Tropiliśmy cały weekend z piątkiem włącznie, i to tak skutecznie, że ja aż chora wróciłam. Teraz szukam pracy jako wokalista heavy metalowy, hard core też wchodzi w grę.... gardło mnie boli i fatalnie się czuję, ale fajnie było i w sumie wyjazd na plus. A oto co lubimy robić jesienią:
oglądać tory kolejki wąskotorowej - gdzieś po drodze.
zwiedzać małe opuszczone stacje kolejowe
targować się w miasteczku- targowisku o dźwięcznej nazwie Czacz
tropić czerwone liście na płotach
i żółte liście na drzewach
dynie i fasolki na polu u sąsiada
a grzybów szukać w lesie.
Hania lubi tańczyć z pluszakiem i zbierać liście.

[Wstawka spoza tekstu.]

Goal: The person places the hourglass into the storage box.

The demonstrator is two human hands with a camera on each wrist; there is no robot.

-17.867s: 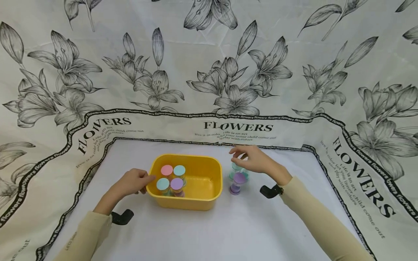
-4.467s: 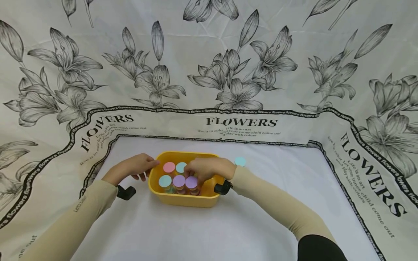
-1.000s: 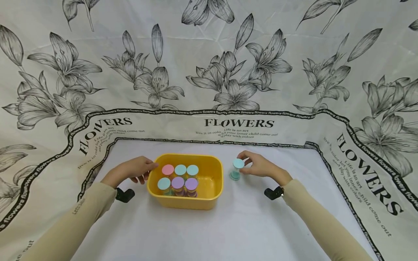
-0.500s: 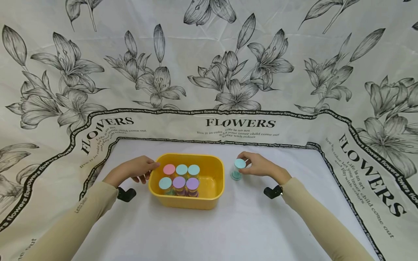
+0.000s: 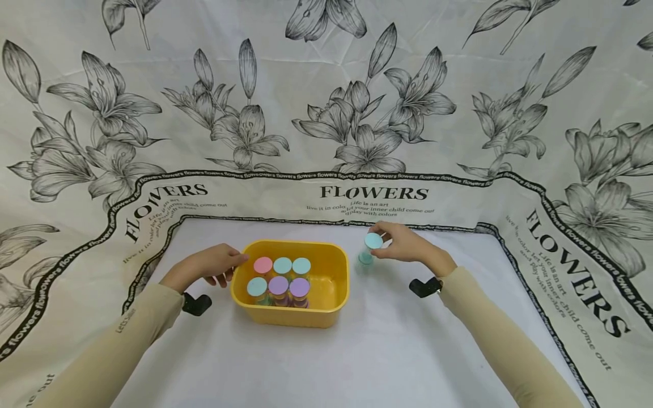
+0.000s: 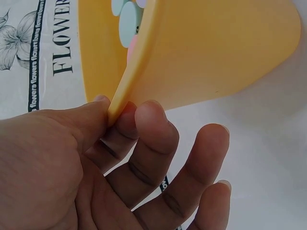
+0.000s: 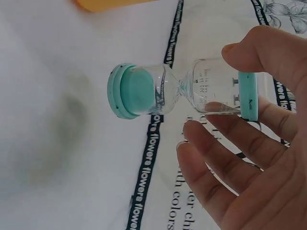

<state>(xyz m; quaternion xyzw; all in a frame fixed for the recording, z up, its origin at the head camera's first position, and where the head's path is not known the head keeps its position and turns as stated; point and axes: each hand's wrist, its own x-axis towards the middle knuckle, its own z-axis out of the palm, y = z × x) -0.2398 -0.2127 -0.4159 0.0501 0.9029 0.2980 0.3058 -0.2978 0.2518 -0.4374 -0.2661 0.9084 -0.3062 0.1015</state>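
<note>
Teal hourglass (image 5: 368, 248) hangs lifted in the right hand (image 5: 408, 247), right of the yellow tub (image 5: 326, 309). Left hand (image 6: 72, 167) pinches the tub's rim. Fingertips (image 7: 240, 50) clasp the hourglass's top cap; lowering it upright into the tub's free space likely comes next.

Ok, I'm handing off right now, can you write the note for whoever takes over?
Left hand pinches the rim of the yellow tub, steadying it.
Right hand holds the teal sand timer by its top end, lifted off the white cloth, beside the tub.
Done: six sand timers stand in the tub, in its left part.
Left: probably set this one into the free right part, then let go.
</note>
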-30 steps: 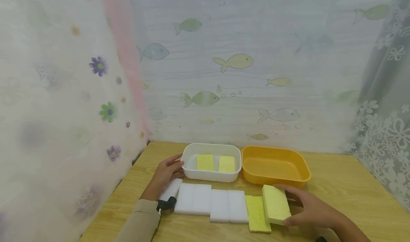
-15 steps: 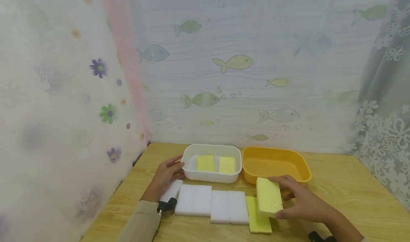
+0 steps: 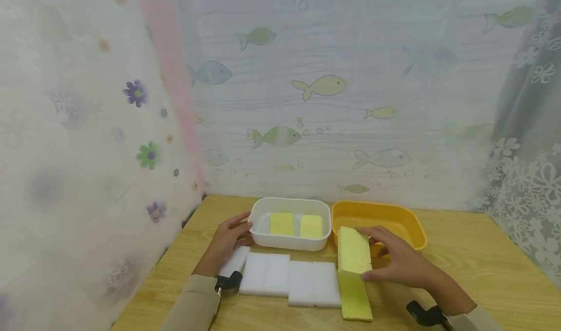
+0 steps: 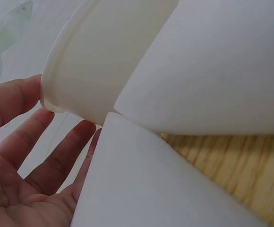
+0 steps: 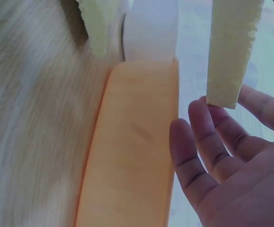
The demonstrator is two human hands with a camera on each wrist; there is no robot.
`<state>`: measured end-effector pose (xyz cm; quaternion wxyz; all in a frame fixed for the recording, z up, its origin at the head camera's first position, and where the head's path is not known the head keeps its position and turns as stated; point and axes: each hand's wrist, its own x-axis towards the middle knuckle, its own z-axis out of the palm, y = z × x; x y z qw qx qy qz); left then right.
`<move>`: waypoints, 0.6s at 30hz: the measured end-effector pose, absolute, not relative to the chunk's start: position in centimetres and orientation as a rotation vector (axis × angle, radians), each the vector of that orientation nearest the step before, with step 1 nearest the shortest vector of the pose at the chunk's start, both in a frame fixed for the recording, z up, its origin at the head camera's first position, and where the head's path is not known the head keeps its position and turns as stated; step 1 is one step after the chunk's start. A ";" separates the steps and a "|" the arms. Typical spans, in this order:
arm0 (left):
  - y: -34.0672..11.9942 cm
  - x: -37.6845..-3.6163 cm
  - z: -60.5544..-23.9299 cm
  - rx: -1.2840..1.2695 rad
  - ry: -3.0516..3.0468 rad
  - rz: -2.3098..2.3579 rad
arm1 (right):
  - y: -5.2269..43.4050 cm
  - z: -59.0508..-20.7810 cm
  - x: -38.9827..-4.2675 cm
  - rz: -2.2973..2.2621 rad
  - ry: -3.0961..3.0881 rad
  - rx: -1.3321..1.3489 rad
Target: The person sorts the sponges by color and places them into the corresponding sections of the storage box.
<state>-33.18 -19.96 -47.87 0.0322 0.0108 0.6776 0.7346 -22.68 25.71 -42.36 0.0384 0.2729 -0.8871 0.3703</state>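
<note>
Nearest to us, a row of white sponge blocks (image 3: pixel 289 280) lies flat along the front of the wooden table (image 3: pixel 482 267), with one yellow sponge (image 3: pixel 354 298) flat at the row's right end; laid side by side like this, each piece can be taken singly. Our right hand (image 3: pixel 401 260) holds a second yellow sponge, the lifted sponge (image 3: pixel 352 250), pinched by its edges between thumb and fingers and raised on a tilt above the flat one, in front of the orange tub (image 3: pixel 394 219); the right wrist view shows it hanging clear of the fingers (image 5: pixel 201 142) below, so the grip is light and at the rim of the piece. Our left hand (image 3: pixel 225 238) rests against the left wall of the white tub (image 3: pixel 263 236), thumb on the rim and fingers relaxed alongside, which we judge steadies the tub. One white block (image 3: pixel 234 260) sits just beneath that hand. Farther back, the white tub holds two yellow sponges (image 3: pixel 295 224) lying flat side by side, while the orange tub beside it looks bare inside.
</note>
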 end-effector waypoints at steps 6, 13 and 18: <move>-20.0 -33.1 -47.9 0.021 2.092 2.265 | 24.7 -41.8 -23.6 1.096 -2.729 0.814; -20.1 -33.2 -47.9 0.036 2.083 2.277 | 23.6 -41.4 -25.0 1.060 -2.727 0.817; -20.1 -33.3 -48.1 0.039 2.072 2.284 | 22.9 -41.1 -25.9 1.040 -2.742 0.808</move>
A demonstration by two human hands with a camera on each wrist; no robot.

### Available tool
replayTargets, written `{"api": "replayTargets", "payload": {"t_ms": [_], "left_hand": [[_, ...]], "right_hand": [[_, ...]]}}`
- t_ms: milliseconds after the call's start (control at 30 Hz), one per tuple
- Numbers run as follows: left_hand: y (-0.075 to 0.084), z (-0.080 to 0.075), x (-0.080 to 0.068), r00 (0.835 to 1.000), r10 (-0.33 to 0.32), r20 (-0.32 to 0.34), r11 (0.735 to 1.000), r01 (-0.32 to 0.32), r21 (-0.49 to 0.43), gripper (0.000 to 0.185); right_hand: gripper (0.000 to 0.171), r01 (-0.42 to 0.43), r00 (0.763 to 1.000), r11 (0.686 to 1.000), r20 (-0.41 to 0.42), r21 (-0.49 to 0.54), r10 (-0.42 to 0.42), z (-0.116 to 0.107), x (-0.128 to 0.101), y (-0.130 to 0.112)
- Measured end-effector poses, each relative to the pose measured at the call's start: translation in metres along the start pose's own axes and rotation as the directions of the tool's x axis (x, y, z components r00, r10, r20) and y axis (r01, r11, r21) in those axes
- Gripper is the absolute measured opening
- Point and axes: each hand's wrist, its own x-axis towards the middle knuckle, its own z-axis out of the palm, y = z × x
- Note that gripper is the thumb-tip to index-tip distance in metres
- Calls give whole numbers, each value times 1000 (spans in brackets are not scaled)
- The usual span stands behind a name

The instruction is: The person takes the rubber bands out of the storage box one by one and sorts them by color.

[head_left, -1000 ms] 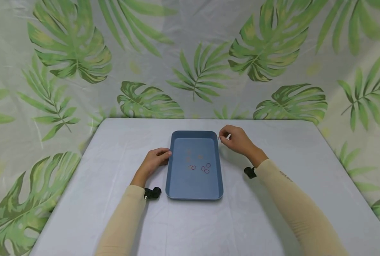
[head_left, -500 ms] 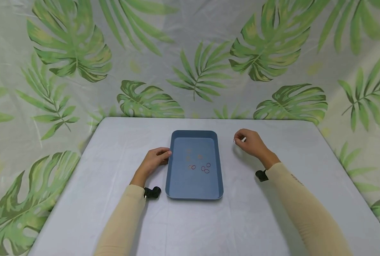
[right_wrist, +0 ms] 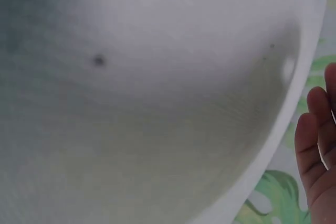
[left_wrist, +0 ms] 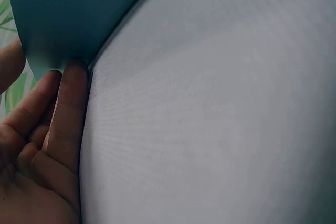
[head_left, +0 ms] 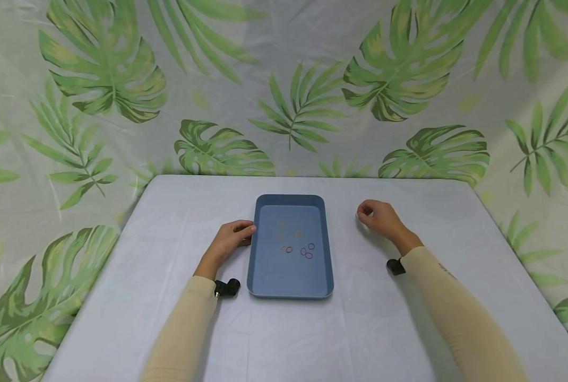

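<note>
In the head view a blue rectangular tray (head_left: 291, 276) lies on the table with several thin loops in it, like small rubber bands. Some are red, such as the band (head_left: 309, 255), and others a faint orange, such as the band (head_left: 298, 234). My left hand (head_left: 229, 240) rests at the tray's left side, its fairly straight fingers (left_wrist: 71, 108) against the outer wall and the thumb by the rim. To the right of the tray, my right hand (head_left: 379, 218) pinches a small rubber band between thumb and forefinger, mostly hidden by the fingertips.
A white cloth (head_left: 289, 339) covers the table. Behind it hangs a leaf-patterned curtain (head_left: 312, 159). A black wrist camera (head_left: 227, 287) sits on the left wrist and another camera (head_left: 395, 266) on the right.
My right hand has moved from beside the tray's upper right corner, rightward and slightly nearer, carrying the small rubber band. The left hand and the tray have stayed in place.
</note>
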Motion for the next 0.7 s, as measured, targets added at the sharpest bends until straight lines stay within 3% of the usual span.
{"api": "replayTargets", "payload": {"t_ms": [233, 700], "left_hand": [[0, 0, 0, 1000, -2, 1, 1000, 2, 10, 45], [1, -2, -1, 1000, -11, 17, 1000, 10, 10, 46]], "right_hand": [[15, -65, 997, 998, 33, -2, 65, 3, -2, 5], [12, -106, 989, 994, 102, -25, 108, 0, 1, 8]]}}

Kuba podgląda jesienne trawy i liczy jesienne zbiory babci.
zachody jesiennego słońca nie są może tak kolorowe jak te latem ale równie romantyczne :)
Koszyk z kasztanami też jest Kuby.
A motyl też się trafił jesienny.
Lubimy też łazić po polach :)
no i po lesie
a na koniec spacer po jesiennym ogrodzie
Pole dyni i to targowisko - zazdraszczam !!